Yesterday, thousands of New Rochelle residents turned out to observe Memorial Day. I offer thanks to the many organizers who contributed to the day’s success, most especially the United Veterans Memorial & Patriotic Association and Monroe College, which served at the chief financial sponsor of the event.
In addition to laying a wreath at Memorial Plaza, I had the privilege of offering the following remarks:
Today Americans gather once more, here in New Rochelle, and in cities, towns and villages far and wide, in solemn tribute to our nation’s fallen.
For some, like many of the veterans here, who lost friends on the field of battle, and for others, who mourn loved ones killed in service to country, the hard truth of war is measured in flesh and blood.
But for most of us — for the majority, who, like me, have never served and who came of age in an era with no draft – that terrible sacrifice is difficult even to comprehend.
In place of personal experience, we see a thousand Hollywood movies in which the uniforms are crisp, the troops are neatly ordered, and the men and women tempt death with heads held high.
Safe as we are, an ocean and a continent from conflict, preparing to enjoy parades and barbecues, these images are all-too-pleasing and all-too-persuasive.
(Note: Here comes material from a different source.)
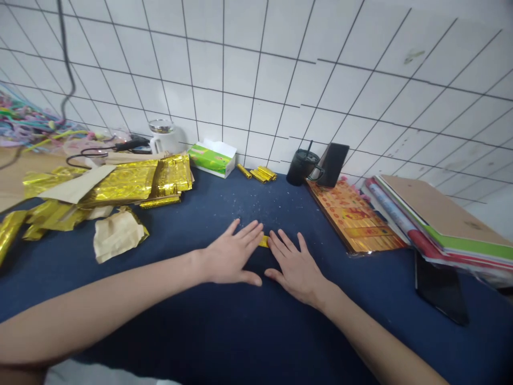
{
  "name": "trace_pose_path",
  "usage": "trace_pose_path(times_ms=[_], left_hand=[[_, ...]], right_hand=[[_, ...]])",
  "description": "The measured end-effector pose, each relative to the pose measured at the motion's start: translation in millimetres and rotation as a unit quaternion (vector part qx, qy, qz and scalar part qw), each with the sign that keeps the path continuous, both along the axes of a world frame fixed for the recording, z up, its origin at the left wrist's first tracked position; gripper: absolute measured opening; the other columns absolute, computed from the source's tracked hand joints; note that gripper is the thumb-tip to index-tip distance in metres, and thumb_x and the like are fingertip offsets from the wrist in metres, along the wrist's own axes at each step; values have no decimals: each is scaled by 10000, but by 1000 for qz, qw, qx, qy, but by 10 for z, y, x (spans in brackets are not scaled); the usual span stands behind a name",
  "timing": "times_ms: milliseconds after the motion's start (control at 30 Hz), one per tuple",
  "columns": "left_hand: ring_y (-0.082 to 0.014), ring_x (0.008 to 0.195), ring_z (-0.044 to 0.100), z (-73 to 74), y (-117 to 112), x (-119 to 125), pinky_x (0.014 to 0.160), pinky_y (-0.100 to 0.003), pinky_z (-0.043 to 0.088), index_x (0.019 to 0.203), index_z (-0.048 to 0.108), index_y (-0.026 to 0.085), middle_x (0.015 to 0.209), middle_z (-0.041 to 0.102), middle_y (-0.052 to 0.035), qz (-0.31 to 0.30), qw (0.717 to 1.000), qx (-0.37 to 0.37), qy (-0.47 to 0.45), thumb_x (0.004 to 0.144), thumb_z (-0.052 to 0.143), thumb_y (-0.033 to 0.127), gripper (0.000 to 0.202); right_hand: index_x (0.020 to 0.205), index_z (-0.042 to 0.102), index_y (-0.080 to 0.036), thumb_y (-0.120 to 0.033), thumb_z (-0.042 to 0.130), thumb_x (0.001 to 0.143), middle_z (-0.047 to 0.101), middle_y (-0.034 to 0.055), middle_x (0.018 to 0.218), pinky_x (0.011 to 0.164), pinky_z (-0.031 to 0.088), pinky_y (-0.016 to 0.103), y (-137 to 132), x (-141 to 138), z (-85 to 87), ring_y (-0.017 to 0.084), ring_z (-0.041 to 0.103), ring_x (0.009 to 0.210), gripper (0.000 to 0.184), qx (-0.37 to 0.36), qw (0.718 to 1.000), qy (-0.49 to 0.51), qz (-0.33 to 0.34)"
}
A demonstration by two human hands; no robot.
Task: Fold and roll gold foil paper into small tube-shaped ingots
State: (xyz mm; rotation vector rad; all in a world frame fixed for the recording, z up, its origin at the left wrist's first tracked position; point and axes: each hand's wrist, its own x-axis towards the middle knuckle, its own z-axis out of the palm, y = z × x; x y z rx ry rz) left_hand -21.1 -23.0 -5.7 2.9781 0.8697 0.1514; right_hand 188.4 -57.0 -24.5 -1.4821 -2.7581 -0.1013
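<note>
Both my hands lie flat over a narrow roll of gold foil paper (263, 241) on the dark blue tabletop (240, 331). My left hand (230, 256) has its fingers stretched out, the fingertips resting on the roll's left part. On the roll's right end are the fingertips of my right hand (295, 267), its fingers spread. Only the short middle piece of the roll shows between the hands; the rest is hidden beneath the fingers. Toward the wall, several finished-looking gold rolls (262, 174) sit in a small group.
At the left lie gold foil sheets (132, 182) and a crumpled paper piece (118, 235). Along the wall stand a white mug (164, 140), a green tissue pack (212, 159), a black cup (301, 167) and a propped phone (335, 164). Orange-gold packets (356, 219) and stacked notebooks (436, 214) are right.
</note>
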Motion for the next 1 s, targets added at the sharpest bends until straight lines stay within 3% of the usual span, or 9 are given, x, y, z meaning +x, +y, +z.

Yet, surely, the reality is far different.
The reality is chaos and uncertainty. It is mud and sand. The reality, above all, is fear.
Fear of never seeing home again. Fear of never seeing a child again. Fear of never seeing a mother again. Fear of never being whole in body again. The naked fear of soldiers, many hardly older than boys and girls. The fear of killing and of being killed.
To pretend otherwise is to cheat the dead of the honor they have earned. For, in truth, there is no courage without fear, no heroism without adversity. And the fallen are heroes and are courageous.
It is the duty of those who do not serve to understand and acknowledge the horror of war, without any false sheen of glamour, so that we may give to those who endured it, their full and proper due.
May we ask God’s blessing on the memory of the departed, and may we in our aims and deeds prove worthy always of their sacrifice.